Increasingly shallow due to erosion, and awash in nutrients from lawn fertilzer runoff and Canada geese droppings, Camden County, NJ's Newton Lake has become a vast vat -- a veritable sea -- of pea-and-watercress soup, seasoned with skunk cabbage.
I'm being metaphorical, as well as kind.
The county says help is on the way in the form of an aquatic contraption called a "Truxor," which may start to chop and chomp the Newton's weedy waters today. All hail, Truxor!
But given the results of the county's earlier attempts to improve the lake, which seem at best ambiguous and at worst, fruitless, perhaps we can be forgiven our skepticism.
Consider the aerators, those bubbly floating fountains that look so nice and sound so soothing but do so little to prevent the lake from becoming a bog. You might also recall the dredging project of a decade ago, which among other accomplishments created a silt-collection basin that either doesn't work, is chronically overloaded, or both.

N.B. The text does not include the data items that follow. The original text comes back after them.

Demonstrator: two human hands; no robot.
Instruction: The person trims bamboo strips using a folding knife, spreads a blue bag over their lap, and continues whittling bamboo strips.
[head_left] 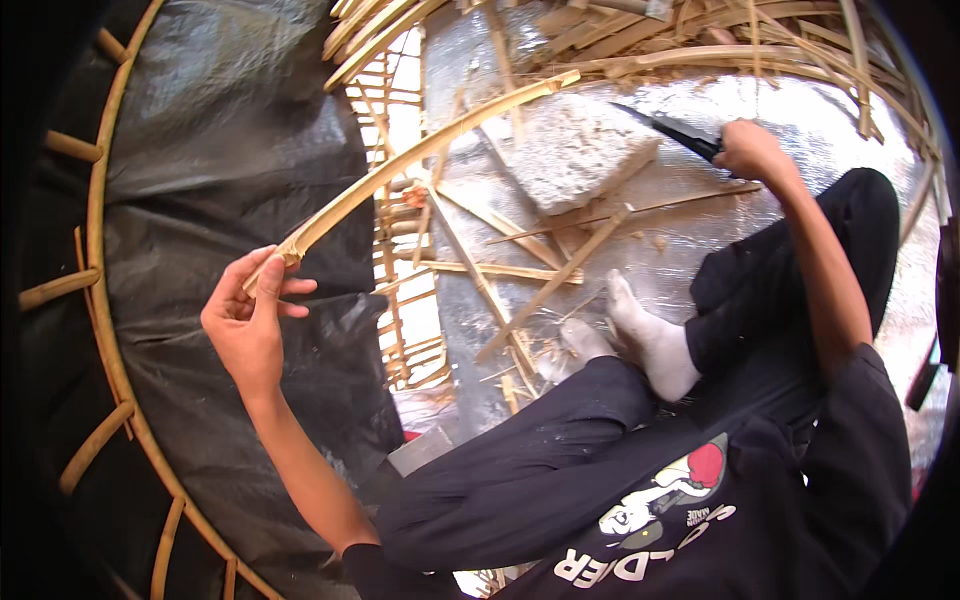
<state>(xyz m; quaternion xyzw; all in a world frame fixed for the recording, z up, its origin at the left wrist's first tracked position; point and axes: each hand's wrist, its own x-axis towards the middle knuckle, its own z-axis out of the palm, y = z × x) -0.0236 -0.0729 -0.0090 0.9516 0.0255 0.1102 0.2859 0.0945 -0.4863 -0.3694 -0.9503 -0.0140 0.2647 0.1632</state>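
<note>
- The left hand (pixel 246 325) pinches the near end of a long pale strip (pixel 412 156) between thumb and forefinger; the other fingers stand loosely apart, and the thumb covers part of the grip.
- That strip slants up and away from the left hand, bowed, its far end above the pale rough block (pixel 575 150); whether this end touches anything beneath is impossible to tell.
- The strip's surface looks shaved and frayed close to the thumb, though the detail there is small.
- The right hand (pixel 752 150) is closed around the handle of a dark knife (pixel 676 133), its blade pointing left, apart from the strip; the fist hides most of the handle.
- The block rests on a silvery sheet (pixel 690 228), where glare washes out the surface toward the right.
- Loose sticks (pixel 560 280) cross one another near the socked feet (pixel 655 345); one foot is largely hidden behind the trousers.
- A grey flat piece (pixel 422 450) shows only partly beside the knee; its kind is unclear.
- The heap of strips (pixel 690 60) is cut off at the top.
- A curved pole (pixel 96 210) borders the black sheet (pixel 210 200), both running out of view.
</note>
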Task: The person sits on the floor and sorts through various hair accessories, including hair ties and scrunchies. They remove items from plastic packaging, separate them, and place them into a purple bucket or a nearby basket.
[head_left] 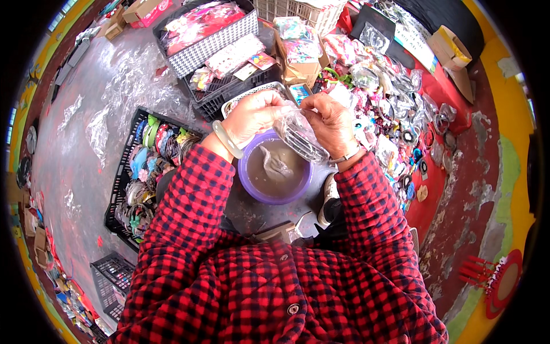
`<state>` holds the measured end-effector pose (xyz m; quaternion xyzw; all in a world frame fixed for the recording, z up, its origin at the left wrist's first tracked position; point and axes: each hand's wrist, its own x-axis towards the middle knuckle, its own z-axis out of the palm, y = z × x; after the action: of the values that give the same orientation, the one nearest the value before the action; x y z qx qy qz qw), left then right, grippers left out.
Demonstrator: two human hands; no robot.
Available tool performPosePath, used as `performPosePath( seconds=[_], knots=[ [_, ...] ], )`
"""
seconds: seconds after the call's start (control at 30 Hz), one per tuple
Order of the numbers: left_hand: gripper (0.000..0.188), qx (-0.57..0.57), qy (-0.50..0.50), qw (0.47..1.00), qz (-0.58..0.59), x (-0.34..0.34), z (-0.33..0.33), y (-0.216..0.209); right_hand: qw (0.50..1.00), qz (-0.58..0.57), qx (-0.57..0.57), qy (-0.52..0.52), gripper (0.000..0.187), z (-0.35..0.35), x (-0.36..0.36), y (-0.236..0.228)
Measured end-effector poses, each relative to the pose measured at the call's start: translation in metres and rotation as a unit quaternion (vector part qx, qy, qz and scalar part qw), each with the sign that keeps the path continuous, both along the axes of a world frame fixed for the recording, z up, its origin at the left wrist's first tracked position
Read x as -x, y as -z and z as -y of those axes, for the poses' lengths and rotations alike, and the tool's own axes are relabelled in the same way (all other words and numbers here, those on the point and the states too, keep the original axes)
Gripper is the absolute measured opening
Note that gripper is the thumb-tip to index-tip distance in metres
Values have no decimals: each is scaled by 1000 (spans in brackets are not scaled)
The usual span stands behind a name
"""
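A clear plastic bag [301,135] with dark curved bands inside, possibly headbands, hangs between my hands. My left hand [256,116] pinches its upper edge, fingers closed. On the other side my right hand [329,125] also grips the top of the bag, thumb and fingers pressed together. Directly below stands a purple basin [245,179] of murky water. A wet greyish cloth or plastic piece [276,164] lies in that water; which one I cannot tell. The bag partly covers the basin's right rim.
A black crate [116,198] of colourful headbands stands to the left. Bagged hair accessories [395,123] are heaped on red cloth at the right. Ahead sit a grey basket [220,37], a cardboard box [302,71] and a white basket [275,87]. A shoe [328,209] is beside the basin.
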<state>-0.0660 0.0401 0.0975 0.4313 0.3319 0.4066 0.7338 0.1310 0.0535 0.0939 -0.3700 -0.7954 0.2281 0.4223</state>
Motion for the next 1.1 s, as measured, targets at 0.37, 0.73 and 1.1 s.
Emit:
performPosePath(
  seconds=[0.37,0.73,1.1],
  knots=[
    [6,-139,-29,983,-112,-9,1,13,936,7,329,-125,22,6,-1,-8],
    [14,-304,-22,934,-185,4,-1,6,852,-227,445,-156,15,3,-4,0],
    [16,-360,-49,869,-335,6,4,-12,818,-298,480,-113,12,4,2,0]
  ],
)
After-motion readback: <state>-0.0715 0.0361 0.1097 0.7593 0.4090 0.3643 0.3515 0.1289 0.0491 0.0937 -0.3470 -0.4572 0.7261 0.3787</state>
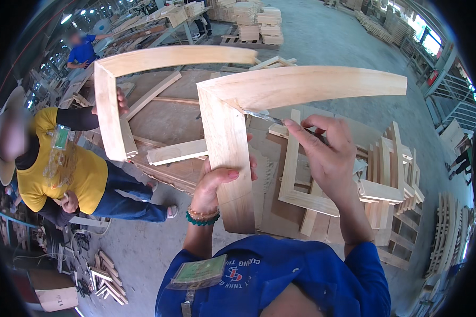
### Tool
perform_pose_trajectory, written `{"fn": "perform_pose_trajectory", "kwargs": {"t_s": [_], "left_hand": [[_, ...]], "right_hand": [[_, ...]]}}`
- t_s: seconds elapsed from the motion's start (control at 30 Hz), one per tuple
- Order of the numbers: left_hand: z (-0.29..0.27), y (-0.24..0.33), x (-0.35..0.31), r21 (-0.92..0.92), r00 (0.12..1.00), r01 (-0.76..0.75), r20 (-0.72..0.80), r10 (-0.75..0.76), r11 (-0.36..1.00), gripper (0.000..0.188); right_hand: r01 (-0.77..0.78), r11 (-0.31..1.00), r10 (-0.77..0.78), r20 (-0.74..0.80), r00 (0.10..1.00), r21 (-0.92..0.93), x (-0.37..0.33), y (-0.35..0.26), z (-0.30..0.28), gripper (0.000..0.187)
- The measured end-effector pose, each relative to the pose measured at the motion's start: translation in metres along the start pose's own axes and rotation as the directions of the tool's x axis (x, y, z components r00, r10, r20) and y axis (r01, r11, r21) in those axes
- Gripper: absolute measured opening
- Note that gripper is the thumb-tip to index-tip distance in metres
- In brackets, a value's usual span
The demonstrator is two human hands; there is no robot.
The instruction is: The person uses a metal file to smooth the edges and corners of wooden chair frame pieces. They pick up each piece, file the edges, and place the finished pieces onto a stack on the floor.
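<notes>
My left hand [210, 186] is wrapped round the upright leg of an L-shaped wooden frame piece [301, 85], with its thumb across the front face. The leg meets a long curved arm at a mitred corner, and the arm stretches off to the right. In my right hand [330, 153] is a putty knife [260, 115], pinched between thumb and fingers. Its thin metal blade rests at the inner corner of the joint; most of its handle is hidden by my fingers.
At the left, a co-worker in a yellow shirt [74, 174] holds a similar curved frame piece [108, 105]. A worktable [158, 119] carries loose wooden strips. Right of centre stand stacked wooden frames [386, 174]. More wooden parts [108, 280] lie on the floor at lower left.
</notes>
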State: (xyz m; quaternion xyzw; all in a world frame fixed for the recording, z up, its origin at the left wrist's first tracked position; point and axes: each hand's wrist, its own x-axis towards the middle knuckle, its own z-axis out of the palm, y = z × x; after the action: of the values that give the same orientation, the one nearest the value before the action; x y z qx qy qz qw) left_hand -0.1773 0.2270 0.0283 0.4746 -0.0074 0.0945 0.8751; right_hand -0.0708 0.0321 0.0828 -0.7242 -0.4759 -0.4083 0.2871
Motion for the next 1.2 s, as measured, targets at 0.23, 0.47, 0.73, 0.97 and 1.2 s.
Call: {"fn": "perform_pose_trajectory", "kwargs": {"t_s": [0.23, 0.47, 0.73, 0.97, 1.2], "left_hand": [[0.002, 0.004, -0.001, 0.003, 0.999, -0.031, 0.009, 0.031, 1.000, 0.085], [0.000, 0.005, -0.003, 0.005, 0.999, -0.032, 0.026, 0.032, 0.999, 0.083], [-0.004, 0.002, -0.005, -0.025, 1.000, -0.013, 0.026, 0.013, 1.000, 0.082], [0.000, 0.004, -0.008, -0.029, 0.997, -0.075, 0.029, 0.076, 0.997, 0.077], [-0.004, 0.000, -0.008, -0.060, 0.998, -0.056, -0.032, 0.054, 0.997, 0.081]], "right_hand": [[0.032, 0.995, -0.034, -0.022, 0.999, -0.096, 0.005, -0.008, -0.001, 0.050], [0.099, 0.978, -0.096, 0.028, 0.995, -0.184, 0.007, -0.012, -0.009, 0.055], [0.086, 0.987, -0.083, 0.032, 0.996, -0.134, 0.007, -0.014, -0.005, 0.054], [0.060, 0.992, -0.054, 0.054, 0.997, -0.114, 0.003, -0.017, -0.001, 0.052], [0.049, 0.993, -0.042, 0.069, 0.997, -0.111, 0.001, -0.018, -0.001, 0.052]]}}
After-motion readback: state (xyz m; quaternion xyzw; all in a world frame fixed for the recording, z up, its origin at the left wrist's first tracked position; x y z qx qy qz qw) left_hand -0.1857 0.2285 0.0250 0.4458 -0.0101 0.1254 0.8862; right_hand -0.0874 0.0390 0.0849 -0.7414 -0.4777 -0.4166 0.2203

Environmentalists, bless them, have successfully pushed for maintaining Newton Lake in as "natural" a state as possible. This would be fine if not for the fact that the lake isn't a lake at all -- it's a dammed, dredged, re-channelled stretch of Newton Creek.
The county built the park and the lake in the 1930s; ever since, the lake has never stopped trying to turn itself back into a swamp. And what with all those steroids in the form of man-and-goose-made fertilizer, Mother Nature is well ahead.
Even the mighty Truxor may prove no match for her.